Founded as Huawei’s U.S. subsidiary in 2001 in Plano, Texas, Futurewei employs more than 1,200 employees in the United States. In 2011, Futurewei opened a research and development (R&D) center in Santa Clara, in California’s Silicon Valley. It employs around 700 people, most of them design engineers and scientists.
Futurewei Santa Clara focuses on developing new technologies for Huawei’s global market.
On Jan. 10, The Wall Street Journal reported that Futurewei Santa Clara’s export license expired in April 2018, but the U.S. Commerce Department hasn’t renewed it for reasons of national security. Futurewei hasn’t been able to send certain technologies back to China in the past several months and may be unable to do so in future.
The report said the Commerce Department first gave notice of its decision in a letter in June 2018, in which the department described clearly that exports of telecom technology and software were banned. This includes high-speed data-transfer technology, a key advance that Futurewei Santa Clara invested $16 million to produce and has 40 full-time designers working on.
In July, Futurewei Santa Clara informed the Commerce Department that it would relocate its research center to another country if it couldn’t get the export license.
As of now, the Commerce Department hasn’t approved Futurewei’s application, and Huawei is still trying to appeal the decision. But it could be difficult for Huawei to change minds in Washington.
The New York Times reported April 17 last year that William Plummer, the Huawei external affairs president, and four other American Huawei employees had been laid off.
Plummer joined Huawei in 2011, and his main role was convincing the U.S. government to favor Huawei. Plummer made a name for himself with his 17-slide PowerPoint presentation titled “Huawei Is Huawei, Not the Chinese Government.”
Despite these “Sisyphean” efforts by Plummer to lobby the U.S. government, as The New York Times put it, Huawei received no special treatment. Open Secrets reported that Huawei spent $1.2 million on lobbying in 2012, $120,000 in 2018, and around $600,000 in the period between 2013 and 2016.
Before 2012, Huawei’s business in the U.S. market had been running well. That year, however, the U.S. government’s investigative report on national security issues posed by Chinese telecommunications warned that Huawei products could be used to destabilize U.S. telecom networks and spy on Americans.

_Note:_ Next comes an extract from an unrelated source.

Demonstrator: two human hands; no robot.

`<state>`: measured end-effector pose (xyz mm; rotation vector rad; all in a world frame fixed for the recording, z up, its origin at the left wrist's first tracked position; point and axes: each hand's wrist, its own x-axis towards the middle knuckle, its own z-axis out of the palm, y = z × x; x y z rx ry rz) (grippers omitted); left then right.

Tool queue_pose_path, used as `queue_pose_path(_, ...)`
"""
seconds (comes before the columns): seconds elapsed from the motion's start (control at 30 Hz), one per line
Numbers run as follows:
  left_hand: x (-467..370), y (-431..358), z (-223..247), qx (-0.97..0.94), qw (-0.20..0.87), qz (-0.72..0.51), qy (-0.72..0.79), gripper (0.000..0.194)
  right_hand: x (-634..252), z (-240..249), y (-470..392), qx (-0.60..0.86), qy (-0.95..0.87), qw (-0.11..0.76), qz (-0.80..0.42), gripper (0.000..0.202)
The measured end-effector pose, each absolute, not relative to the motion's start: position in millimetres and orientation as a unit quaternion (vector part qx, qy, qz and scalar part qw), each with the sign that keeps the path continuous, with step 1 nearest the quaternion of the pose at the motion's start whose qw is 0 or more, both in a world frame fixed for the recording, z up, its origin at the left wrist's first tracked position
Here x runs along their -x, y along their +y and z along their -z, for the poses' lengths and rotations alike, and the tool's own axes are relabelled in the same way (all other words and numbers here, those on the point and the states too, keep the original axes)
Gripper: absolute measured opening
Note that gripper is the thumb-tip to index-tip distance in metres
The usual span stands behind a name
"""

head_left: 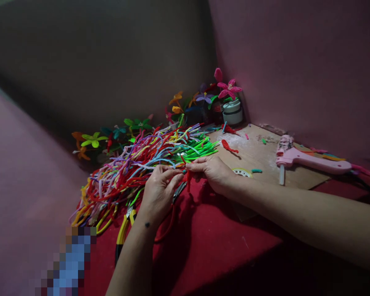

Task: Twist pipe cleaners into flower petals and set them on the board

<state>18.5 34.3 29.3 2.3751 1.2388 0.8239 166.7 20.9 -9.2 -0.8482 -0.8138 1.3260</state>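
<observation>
A red pipe cleaner (189,181) is pinched between the thumb and fingers of my right hand (214,172), one end hanging down below the fingertips. Close beside it, my left hand (163,185) has its thumb and fingers pressed together at the upper part of the same red piece; the exact grip is partly hidden. Behind both hands spreads a large pile of coloured pipe cleaners (120,168), with bright green ones (200,150) at its right end. A red petal-like looped piece (230,147) lies on the board beyond my right hand.
A pink glue gun (314,159) rests on a brown board (259,144) at right. Yellow-handled pliers (122,230) lie left of my left forearm on the red cloth (216,242). Finished pipe-cleaner flowers (230,88) and a white jar (232,113) stand along the wall.
</observation>
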Motion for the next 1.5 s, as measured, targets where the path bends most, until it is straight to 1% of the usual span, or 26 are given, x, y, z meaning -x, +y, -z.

In 2018, Verizon and AT&T blocked Huawei’s hardware from their networks. Since then, Huawei has only been able to sell its products to small carriers in the country.
On Dec. 1, 2018, Canada arrested Huawei Chief Financial Officer Meng Wanzhou at the United States’ request. Huawei was charged with having done business with Iran and other countries in violation of American sanctions.
Even without the export license, Futurewei Santa Clara still can export a number of unbanned products to China, as well as continue selling Huawei telecom systems to small U.S. carriers.